**Recorded data**
- - -
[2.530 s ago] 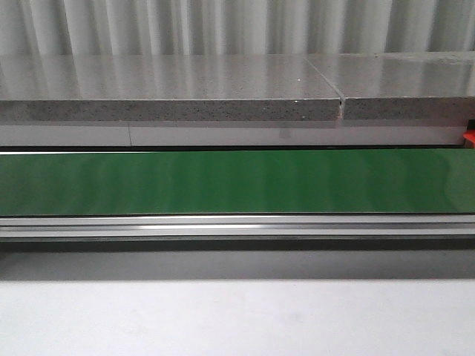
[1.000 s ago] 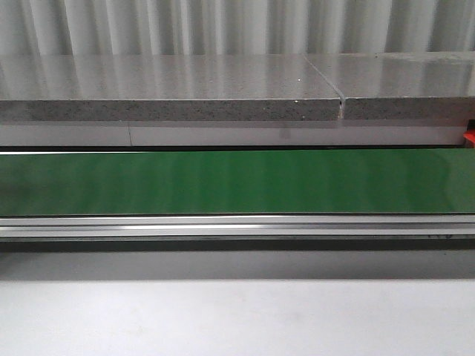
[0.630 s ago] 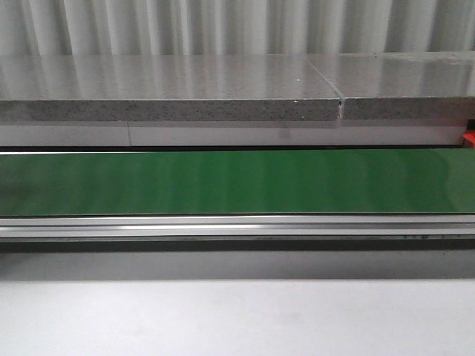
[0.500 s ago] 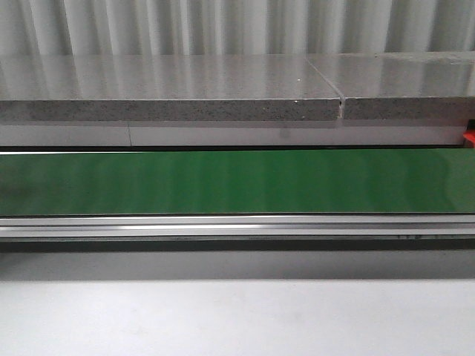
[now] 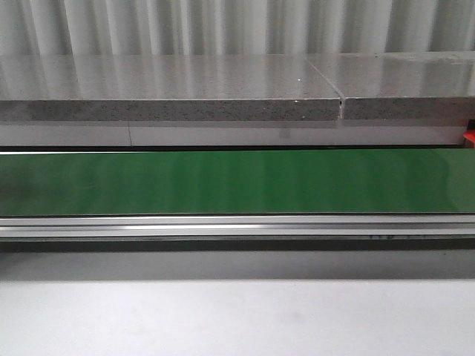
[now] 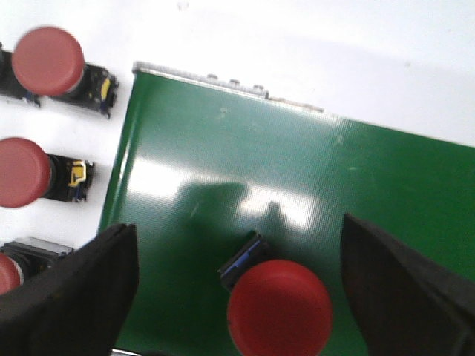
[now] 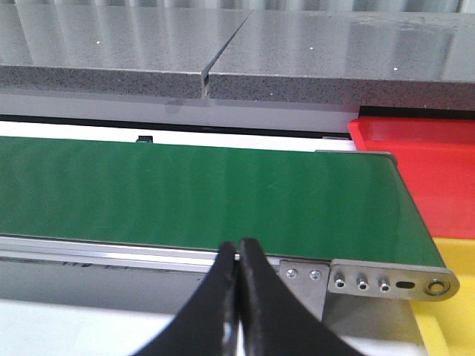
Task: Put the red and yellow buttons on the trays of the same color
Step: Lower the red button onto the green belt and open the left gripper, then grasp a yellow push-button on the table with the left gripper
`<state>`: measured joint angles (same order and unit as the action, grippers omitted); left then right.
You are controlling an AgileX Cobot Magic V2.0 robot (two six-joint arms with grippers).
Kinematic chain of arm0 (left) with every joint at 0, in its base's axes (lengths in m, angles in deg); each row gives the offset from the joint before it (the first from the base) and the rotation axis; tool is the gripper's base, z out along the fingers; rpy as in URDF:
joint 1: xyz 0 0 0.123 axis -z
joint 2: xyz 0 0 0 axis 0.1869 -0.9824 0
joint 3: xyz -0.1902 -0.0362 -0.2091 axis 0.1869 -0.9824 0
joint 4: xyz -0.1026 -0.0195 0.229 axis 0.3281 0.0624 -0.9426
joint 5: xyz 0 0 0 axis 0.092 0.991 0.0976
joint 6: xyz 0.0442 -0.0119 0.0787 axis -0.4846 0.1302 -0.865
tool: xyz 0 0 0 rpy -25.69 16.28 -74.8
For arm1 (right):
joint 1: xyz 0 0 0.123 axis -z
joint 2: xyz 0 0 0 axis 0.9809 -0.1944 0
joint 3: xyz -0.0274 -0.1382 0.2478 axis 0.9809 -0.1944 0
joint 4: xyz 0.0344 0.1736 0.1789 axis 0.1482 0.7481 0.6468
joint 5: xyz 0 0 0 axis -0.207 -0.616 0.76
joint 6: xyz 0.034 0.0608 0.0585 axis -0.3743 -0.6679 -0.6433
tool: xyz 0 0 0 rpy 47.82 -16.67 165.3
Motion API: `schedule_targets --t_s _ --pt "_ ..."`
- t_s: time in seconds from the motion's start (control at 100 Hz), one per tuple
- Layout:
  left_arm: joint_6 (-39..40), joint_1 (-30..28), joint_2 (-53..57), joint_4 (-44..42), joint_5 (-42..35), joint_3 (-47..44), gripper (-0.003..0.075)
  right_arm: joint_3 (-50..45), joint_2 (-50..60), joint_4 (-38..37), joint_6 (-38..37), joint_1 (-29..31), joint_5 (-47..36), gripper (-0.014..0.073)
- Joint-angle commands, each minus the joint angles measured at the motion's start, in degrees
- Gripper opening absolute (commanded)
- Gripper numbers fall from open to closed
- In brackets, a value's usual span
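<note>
One green belt [image 5: 237, 182] is filling the front view, running side to side below a grey stone ledge [image 5: 171, 89], and nothing is riding on the stretch shown here. No arm is showing in this view; only a sliver of red [image 5: 469, 139] is peeking in at the far right edge.

In the left wrist view, the left gripper [image 6: 245, 297] is hanging over the end of the belt [image 6: 297, 193] with its dark fingers [image 6: 78, 285] spread wide, one to each side of a red button [image 6: 280, 308] that is lying on the green. Neither finger is touching the button. Three more red buttons, the first [image 6: 47, 61], the second [image 6: 22, 172] and a third partly hidden [image 6: 9, 271], are waiting on the white surface [image 6: 334, 52] just beside the belt's end. No yellow button is showing in any view.

In the right wrist view, the right gripper [image 7: 238, 297] is pressed together and holding nothing, waiting near the belt's other end [image 7: 223, 193], where the red tray [image 7: 430, 167] and a corner of the yellow tray [image 7: 456, 319] are sitting.

Judging from this, the button is being fed onto the belt. Doing it well probably means lifting the left gripper straight up so neither finger is nudging the cap, and opening the right gripper before the button is arriving.
</note>
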<state>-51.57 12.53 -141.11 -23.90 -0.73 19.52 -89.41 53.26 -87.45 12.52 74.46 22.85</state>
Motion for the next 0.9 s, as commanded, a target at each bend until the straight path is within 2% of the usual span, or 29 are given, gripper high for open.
schedule_targets --t_s 0.0,0.2,0.41,0.66,0.78,0.89 --pt "-0.14 0.22 5.23 -0.19 -3.73 2.20 0.0550 0.82 0.51 -0.70 0.29 -0.07 -4.72 -0.0092" --pt "-0.14 -3.55 12.99 -3.82 -0.07 0.81 0.0550 0.82 0.51 -0.70 0.29 -0.07 -4.72 -0.0092" --pt "0.00 -16.06 20.32 -3.84 0.70 -6.64 0.0549 0.82 0.51 -0.70 0.29 -0.07 -4.72 -0.0092" --pt "2.67 -29.43 24.95 -1.53 -3.09 -17.90 0.0548 0.82 0.51 -0.70 0.29 -0.07 -4.72 -0.0092" --pt "3.34 -31.46 24.60 -0.84 -5.88 -22.30 0.0546 0.82 0.51 -0.70 0.29 -0.07 -4.72 -0.0092" --pt "3.34 -31.58 22.60 -0.95 -5.33 -23.30 0.0546 0.82 0.51 -0.70 0.29 -0.07 -4.72 -0.0092"
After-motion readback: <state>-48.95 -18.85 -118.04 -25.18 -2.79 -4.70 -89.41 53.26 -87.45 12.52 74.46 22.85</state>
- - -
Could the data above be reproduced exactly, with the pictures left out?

**Answer to this task**
[2.530 s ago] 
[1.000 s ago] 
[0.630 s ago] 
[0.500 s ago] 
[now] 
[now] 
[now] 
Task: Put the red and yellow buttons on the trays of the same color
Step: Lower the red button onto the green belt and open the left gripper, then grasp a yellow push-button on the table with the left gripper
`<state>`: measured joint angles (same order and unit as the action, grippers omitted); left then right.
You are controlling an AgileX Cobot Magic V2.0 robot (two six-joint arms with grippers).
Kinematic chain of arm0 (left) with every joint at 0, in its base's axes (lengths in m, angles in deg); each row gives the offset from the joint before it (the first from the base) and the rotation axis; tool is the gripper's base, z out along the fingers; rpy as in URDF:
joint 1: xyz 0 0 0.123 axis -z
joint 2: xyz 0 0 0 axis 0.1869 -0.9824 0
joint 3: xyz -0.1902 -0.0362 -0.2091 axis 0.1869 -0.9824 0
joint 4: xyz -0.1026 -0.0195 0.229 axis 0.3281 0.0624 -0.9426
joint 5: xyz 0 0 0 axis 0.092 0.991 0.0976
joint 6: xyz 0.0442 -0.0119 0.0787 axis -0.4846 0.1302 -0.865
tool: xyz 0 0 0 rpy -25.69 16.28 -74.8
For arm1 (right):
joint 1: xyz 0 0 0.123 axis -z
joint 2: xyz 0 0 0 axis 0.9809 -0.1944 0
joint 3: xyz -0.0274 -0.1382 0.2478 axis 0.9809 -0.1944 0
joint 4: xyz 0.0344 0.1736 0.1789 axis 0.1482 0.7481 0.6468
joint 5: xyz 0 0 0 axis -0.207 -0.616 0.76
joint 6: xyz 0.034 0.0608 0.0585 axis -0.3743 -0.6679 -0.6433
tool: xyz 0 0 0 rpy 47.82 -16.67 165.3
Motion API: `schedule_targets --t_s _ --pt "_ ..."`
- t_s: time in seconds from the motion's start (control at 100 Hz), one per tuple
- Layout:
  left_arm: joint_6 (-39..40), joint_1 (-30..28), joint_2 (-53..57), joint_4 (-44..42), joint_5 (-42..35), joint_3 (-47..44), gripper (-0.003..0.075)
  right_arm: joint_3 (-50..45), joint_2 (-50..60), joint_4 (-38..37), joint_6 (-38..37), joint_1 (-29..31), joint_5 (-47..36), gripper (-0.014..0.073)
- Joint-angle commands, each minus the joint angles measured at the motion's start, in degrees
- Gripper opening absolute (commanded)
- Gripper numbers fall from open to closed
- In brackets, a value's usual span
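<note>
One green belt [image 5: 237, 182] is filling the front view, running side to side below a grey stone ledge [image 5: 171, 89], and nothing is riding on the stretch shown here. No arm is showing in this view; only a sliver of red [image 5: 469, 139] is peeking in at the far right edge.

In the left wrist view, the left gripper [image 6: 245, 297] is hanging over the end of the belt [image 6: 297, 193] with its dark fingers [image 6: 78, 285] spread wide, one to each side of a red button [image 6: 280, 308] that is lying on the green. Neither finger is touching the button. Three more red buttons, the first [image 6: 47, 61], the second [image 6: 22, 172] and a third partly hidden [image 6: 9, 271], are waiting on the white surface [image 6: 334, 52] just beside the belt's end. No yellow button is showing in any view.

In the right wrist view, the right gripper [image 7: 238, 297] is pressed together and holding nothing, waiting near the belt's other end [image 7: 223, 193], where the red tray [image 7: 430, 167] and a corner of the yellow tray [image 7: 456, 319] are sitting.

Judging from this, the button is being fed onto the belt. Doing it well probably means lifting the left gripper straight up so neither finger is nudging the cap, and opening the right gripper before the button is arriving.
</note>
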<state>-51.57 12.53 -141.11 -23.90 -0.73 19.52 -89.41 53.26 -87.45 12.52 74.46 22.85</state>
Motion for the next 0.9 s, as commanded, a target at each bend until the straight path is within 2% of the usual span, or 29 are given, gripper high for open.
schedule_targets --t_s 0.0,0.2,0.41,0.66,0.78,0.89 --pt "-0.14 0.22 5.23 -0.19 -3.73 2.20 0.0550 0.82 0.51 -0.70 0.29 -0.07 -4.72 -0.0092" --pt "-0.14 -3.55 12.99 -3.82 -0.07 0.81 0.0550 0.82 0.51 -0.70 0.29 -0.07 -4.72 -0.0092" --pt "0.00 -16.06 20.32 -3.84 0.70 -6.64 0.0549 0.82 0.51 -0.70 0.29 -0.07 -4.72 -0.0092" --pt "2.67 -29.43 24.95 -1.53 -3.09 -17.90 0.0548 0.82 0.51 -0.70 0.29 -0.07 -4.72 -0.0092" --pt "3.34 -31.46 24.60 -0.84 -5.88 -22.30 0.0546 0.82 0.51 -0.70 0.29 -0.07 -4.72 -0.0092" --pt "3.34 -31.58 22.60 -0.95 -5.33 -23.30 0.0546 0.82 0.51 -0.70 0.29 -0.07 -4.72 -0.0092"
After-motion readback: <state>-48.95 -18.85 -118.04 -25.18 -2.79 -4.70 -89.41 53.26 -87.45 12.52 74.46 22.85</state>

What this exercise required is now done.